DIRECTIONS FOR THIS TASK — The copy you print must match the listing exactly, with its pictures removed.

--------------------

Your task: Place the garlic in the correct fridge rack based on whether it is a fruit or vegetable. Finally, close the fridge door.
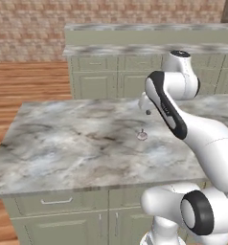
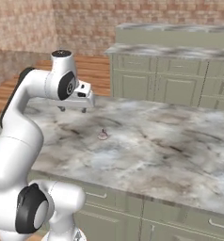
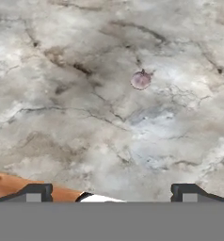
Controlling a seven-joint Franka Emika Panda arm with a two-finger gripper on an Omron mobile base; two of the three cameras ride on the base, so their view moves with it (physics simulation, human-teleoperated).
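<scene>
Garlic (image 3: 140, 79) lies mid-counter (image 1: 63, 148) (far from edges); gripper (image 2: 72, 109) hovers above, fingers apart, holding nothing.

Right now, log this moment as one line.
garlic: alone on marble counter | tool: open, empty, above counter, short of garlic | grasp: not yet

A grey-veined marble island counter (image 1: 63, 143) carries a single small pinkish garlic (image 1: 142, 136), sitting upright near its middle.

Both base views look forward and down over the marble counter (image 1: 77, 143) from behind the arm, sharing the garlic (image 1: 142, 136) near centre. The hand view looks down closely, garlic toward 1 o'clock.
</scene>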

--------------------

RESULT OF THIS TASK —
Your task: Place the garlic in the correct fridge rack based on whether it is a fruit or vegetable. Finally, close the fridge door.
Controlling a seven-joint Franka Emika Panda arm with a two-finger gripper on an Omron mobile base; two of the three cameras ride on the base, so their view moves with it (physics simulation, human-teleoperated).
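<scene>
Garlic (image 3: 140, 79) lies mid-counter (image 1: 63, 148) (far from edges); gripper (image 2: 72, 109) hovers above, fingers apart, holding nothing.

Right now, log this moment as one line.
garlic: alone on marble counter | tool: open, empty, above counter, short of garlic | grasp: not yet

A grey-veined marble island counter (image 1: 63, 143) carries a single small pinkish garlic (image 1: 142, 136), sitting upright near its middle.

Both base views look forward and down over the marble counter (image 1: 77, 143) from behind the arm, sharing the garlic (image 1: 142, 136) near centre. The hand view looks down closely, garlic toward 1 o'clock.
</scene>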

No further work is required for this exercise.